As far as I understand you want the filename of the directory that contains the comp.class file.

This does that:

topdir='/D/Practice/HelloWorldSagar'
filename='comp.class'

find "$topdir" -type f -name "$filename" \
    -exec sh -c 'basename "$(dirname "$1")"' sh {} ';'

This looks for all files called comp.class in or below /D/Practice/HelloWorldSagar. When one is found, a short shell script simply prints out the base name (the filename portion of a pathname) of the directory path of the found pathname.

Alternatively, look for directories, and then separately test for the existance of the file:

find "$topdir" -type d \
    -exec test -f {}/"$filename" ';' \
    -exec basename {} ';'

This tests for existence of comp.class in all found directories under $topdir (including $topdir itself). When the file is found, the base name of the found directory is printed.

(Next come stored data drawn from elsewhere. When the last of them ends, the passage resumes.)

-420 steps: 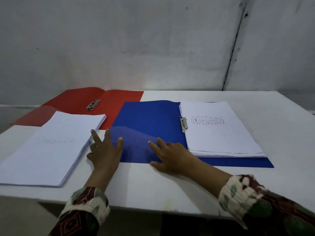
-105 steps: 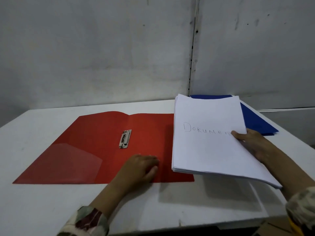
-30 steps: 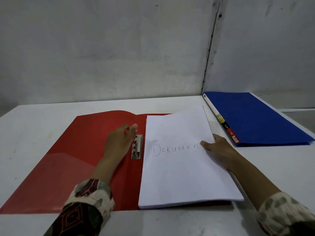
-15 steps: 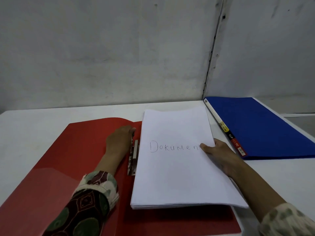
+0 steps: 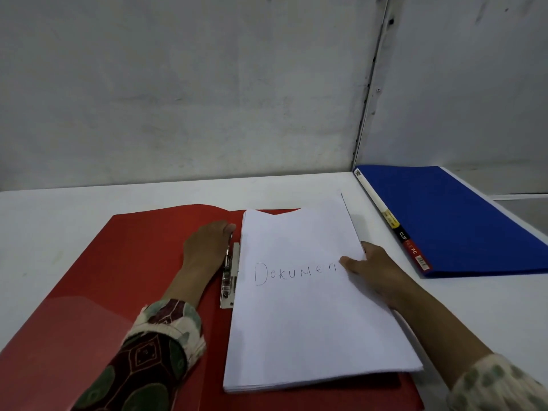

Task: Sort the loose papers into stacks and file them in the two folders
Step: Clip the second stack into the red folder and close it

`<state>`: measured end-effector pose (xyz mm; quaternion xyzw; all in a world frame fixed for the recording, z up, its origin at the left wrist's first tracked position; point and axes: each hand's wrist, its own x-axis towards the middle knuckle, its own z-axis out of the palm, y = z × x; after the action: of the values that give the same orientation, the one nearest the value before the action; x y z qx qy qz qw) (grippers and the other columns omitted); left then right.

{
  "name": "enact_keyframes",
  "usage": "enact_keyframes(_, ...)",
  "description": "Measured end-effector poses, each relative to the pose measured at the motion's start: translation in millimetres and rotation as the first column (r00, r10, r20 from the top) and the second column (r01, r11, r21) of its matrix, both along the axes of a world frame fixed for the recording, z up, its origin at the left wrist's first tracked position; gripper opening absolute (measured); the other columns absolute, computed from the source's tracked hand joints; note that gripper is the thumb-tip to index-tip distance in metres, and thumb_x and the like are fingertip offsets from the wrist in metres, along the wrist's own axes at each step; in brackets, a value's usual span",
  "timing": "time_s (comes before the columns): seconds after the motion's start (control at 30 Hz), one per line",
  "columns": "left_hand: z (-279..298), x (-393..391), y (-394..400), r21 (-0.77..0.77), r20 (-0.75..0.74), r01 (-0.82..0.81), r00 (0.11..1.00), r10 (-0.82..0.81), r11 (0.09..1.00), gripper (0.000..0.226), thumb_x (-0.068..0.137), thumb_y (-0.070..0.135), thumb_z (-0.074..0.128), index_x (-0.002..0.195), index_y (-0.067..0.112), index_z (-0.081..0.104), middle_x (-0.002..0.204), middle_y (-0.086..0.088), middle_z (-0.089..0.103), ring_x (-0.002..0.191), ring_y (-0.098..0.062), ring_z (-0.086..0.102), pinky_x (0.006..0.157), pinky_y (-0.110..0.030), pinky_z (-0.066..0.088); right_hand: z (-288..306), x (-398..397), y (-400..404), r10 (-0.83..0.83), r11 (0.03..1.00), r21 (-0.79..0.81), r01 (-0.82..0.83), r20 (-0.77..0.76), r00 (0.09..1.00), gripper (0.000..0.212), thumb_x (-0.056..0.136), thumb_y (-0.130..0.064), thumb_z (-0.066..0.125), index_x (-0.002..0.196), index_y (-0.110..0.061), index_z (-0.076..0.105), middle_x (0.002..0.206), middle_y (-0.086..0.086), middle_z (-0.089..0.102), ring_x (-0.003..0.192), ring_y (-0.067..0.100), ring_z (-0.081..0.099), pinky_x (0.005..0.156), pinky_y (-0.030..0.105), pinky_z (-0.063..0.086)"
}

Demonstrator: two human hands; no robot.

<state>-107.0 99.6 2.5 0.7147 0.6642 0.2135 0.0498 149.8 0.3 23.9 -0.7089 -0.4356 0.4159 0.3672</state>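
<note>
On a white tabletop (image 5: 89,209), an open red folder (image 5: 124,262) carries a paper stack (image 5: 302,315) marked "Dokumen" on its right half, beside the metal clip (image 5: 230,277). A person's left hand (image 5: 207,247) rests at the clip, fingers curled over it. The right hand (image 5: 373,271) pinches the stack's right edge, thumb on top. A closed blue folder (image 5: 450,221) lies well apart, far right.

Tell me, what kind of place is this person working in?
Probably a plain desk or office corner set up for paperwork. A white table stands against bare grey walls, with an open red folder, a closed blue folder and a paper stack marked "Dokumen".
</note>
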Motion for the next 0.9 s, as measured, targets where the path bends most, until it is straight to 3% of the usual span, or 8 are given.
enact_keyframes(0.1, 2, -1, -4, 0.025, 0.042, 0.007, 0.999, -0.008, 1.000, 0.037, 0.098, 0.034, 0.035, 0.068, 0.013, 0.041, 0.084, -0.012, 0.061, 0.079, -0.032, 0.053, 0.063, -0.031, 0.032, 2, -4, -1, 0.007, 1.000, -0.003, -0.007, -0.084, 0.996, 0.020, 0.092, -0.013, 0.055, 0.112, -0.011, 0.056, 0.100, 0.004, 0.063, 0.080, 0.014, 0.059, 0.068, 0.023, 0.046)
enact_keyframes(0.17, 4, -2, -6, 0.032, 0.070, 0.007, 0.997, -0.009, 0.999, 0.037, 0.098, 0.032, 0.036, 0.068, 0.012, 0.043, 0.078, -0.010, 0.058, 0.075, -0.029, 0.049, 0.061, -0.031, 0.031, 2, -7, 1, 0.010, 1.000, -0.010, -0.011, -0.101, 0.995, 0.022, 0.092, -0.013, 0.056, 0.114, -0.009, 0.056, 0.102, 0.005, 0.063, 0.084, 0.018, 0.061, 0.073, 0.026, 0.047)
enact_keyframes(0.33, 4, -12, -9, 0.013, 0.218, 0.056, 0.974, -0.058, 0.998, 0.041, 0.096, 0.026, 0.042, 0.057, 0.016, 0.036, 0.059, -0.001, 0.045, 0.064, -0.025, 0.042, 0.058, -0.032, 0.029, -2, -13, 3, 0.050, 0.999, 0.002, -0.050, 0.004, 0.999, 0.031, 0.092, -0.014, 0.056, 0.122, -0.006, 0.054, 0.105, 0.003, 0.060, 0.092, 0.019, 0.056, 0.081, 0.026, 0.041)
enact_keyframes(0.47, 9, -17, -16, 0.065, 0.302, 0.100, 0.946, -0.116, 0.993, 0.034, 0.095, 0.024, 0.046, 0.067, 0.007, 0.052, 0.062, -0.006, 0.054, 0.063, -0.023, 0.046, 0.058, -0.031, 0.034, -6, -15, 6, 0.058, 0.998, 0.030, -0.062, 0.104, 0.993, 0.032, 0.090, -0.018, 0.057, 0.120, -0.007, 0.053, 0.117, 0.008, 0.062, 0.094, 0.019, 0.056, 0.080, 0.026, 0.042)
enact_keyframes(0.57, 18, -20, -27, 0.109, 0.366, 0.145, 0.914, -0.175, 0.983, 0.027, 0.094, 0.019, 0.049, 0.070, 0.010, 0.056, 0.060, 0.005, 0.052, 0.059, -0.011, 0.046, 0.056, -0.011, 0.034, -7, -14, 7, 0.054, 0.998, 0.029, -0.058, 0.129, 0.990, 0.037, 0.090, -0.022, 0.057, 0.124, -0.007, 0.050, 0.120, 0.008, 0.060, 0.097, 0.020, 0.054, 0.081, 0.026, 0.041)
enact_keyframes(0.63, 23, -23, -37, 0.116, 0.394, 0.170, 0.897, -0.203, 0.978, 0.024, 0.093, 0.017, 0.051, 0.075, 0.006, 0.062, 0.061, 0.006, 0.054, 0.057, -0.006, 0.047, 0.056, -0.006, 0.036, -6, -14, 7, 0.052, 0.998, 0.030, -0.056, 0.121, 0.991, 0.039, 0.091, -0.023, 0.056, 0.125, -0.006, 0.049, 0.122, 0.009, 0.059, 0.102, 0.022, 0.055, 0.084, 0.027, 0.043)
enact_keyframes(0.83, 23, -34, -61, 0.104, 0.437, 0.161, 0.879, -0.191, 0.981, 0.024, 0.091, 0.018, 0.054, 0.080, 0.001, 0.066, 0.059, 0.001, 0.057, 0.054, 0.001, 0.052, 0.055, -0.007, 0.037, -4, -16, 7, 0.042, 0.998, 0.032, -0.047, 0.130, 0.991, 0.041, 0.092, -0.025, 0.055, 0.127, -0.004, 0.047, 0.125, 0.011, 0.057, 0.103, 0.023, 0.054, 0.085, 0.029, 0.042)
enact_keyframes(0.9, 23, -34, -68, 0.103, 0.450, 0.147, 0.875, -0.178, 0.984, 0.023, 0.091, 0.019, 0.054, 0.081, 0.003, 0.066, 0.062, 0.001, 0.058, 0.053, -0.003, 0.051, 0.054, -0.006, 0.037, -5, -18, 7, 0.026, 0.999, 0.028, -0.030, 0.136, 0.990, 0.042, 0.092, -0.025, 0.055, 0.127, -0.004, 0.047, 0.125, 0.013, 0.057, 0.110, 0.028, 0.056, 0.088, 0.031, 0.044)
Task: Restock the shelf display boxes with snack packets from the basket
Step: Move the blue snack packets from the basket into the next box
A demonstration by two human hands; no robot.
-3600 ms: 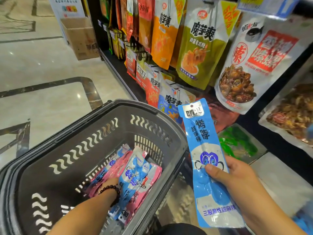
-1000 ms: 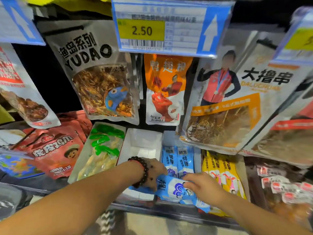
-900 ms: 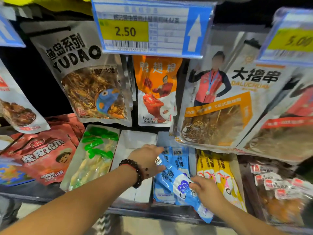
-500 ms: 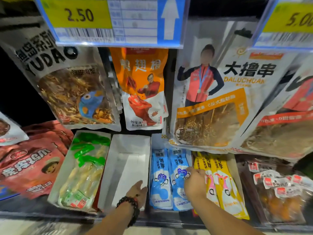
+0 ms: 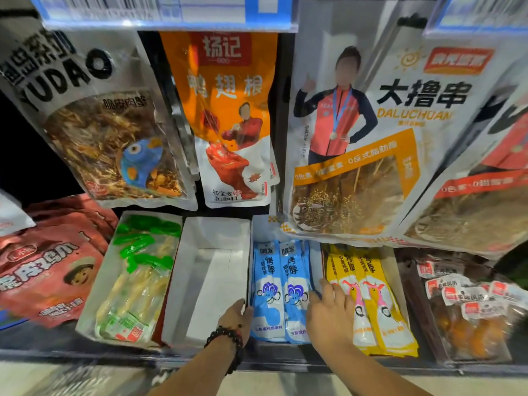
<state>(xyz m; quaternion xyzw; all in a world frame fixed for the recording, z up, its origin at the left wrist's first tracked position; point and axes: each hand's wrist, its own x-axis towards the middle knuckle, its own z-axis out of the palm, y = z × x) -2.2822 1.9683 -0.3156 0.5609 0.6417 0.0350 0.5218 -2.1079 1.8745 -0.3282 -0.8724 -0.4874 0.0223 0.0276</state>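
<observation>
Both hands have eased back: left hand (image 5: 235, 312) rests loose-fingered beside the long blue plastic snack packets (image 5: 281, 290), now lying in their white card display box (image 5: 315, 258); right hand (image 5: 328, 310) spread flat alongside. Withdrawing carelessly might drag packets askew.

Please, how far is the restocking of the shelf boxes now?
Done: blue packets lie flat in their box. In hand: nothing is held; the left hand rests at that box's left edge and the right hand touches its right side, as if straightening. Left: the white box beside it has no packets in it. The basket is out of view.
</observation>
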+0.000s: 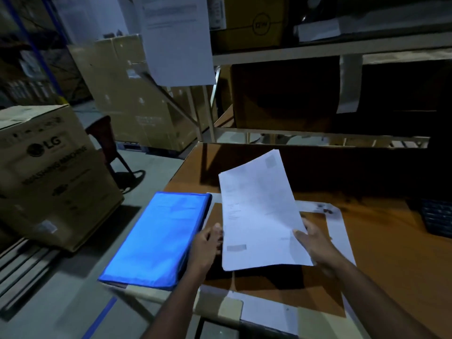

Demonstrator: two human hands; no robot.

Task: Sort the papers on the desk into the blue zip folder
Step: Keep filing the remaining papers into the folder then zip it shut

The difference between the two approaches is that the second approach would also detect a symbolic link called comp.class that points to a regular file.

Related:


Just in case it's not the base name of the directory you want, but the relative path beneath $topdir:

find "$topdir" -type f -name "$filename" \
    -exec sh -c 'd="$(dirname "$2")"; printf "%s\n" "${d#$1/}"' sh "$topdir" {} ';'

This is a variation of the first solution that extracts the directory name into a variable d, and then prints the value of that directory pathname with $topdir deleted from the start of it.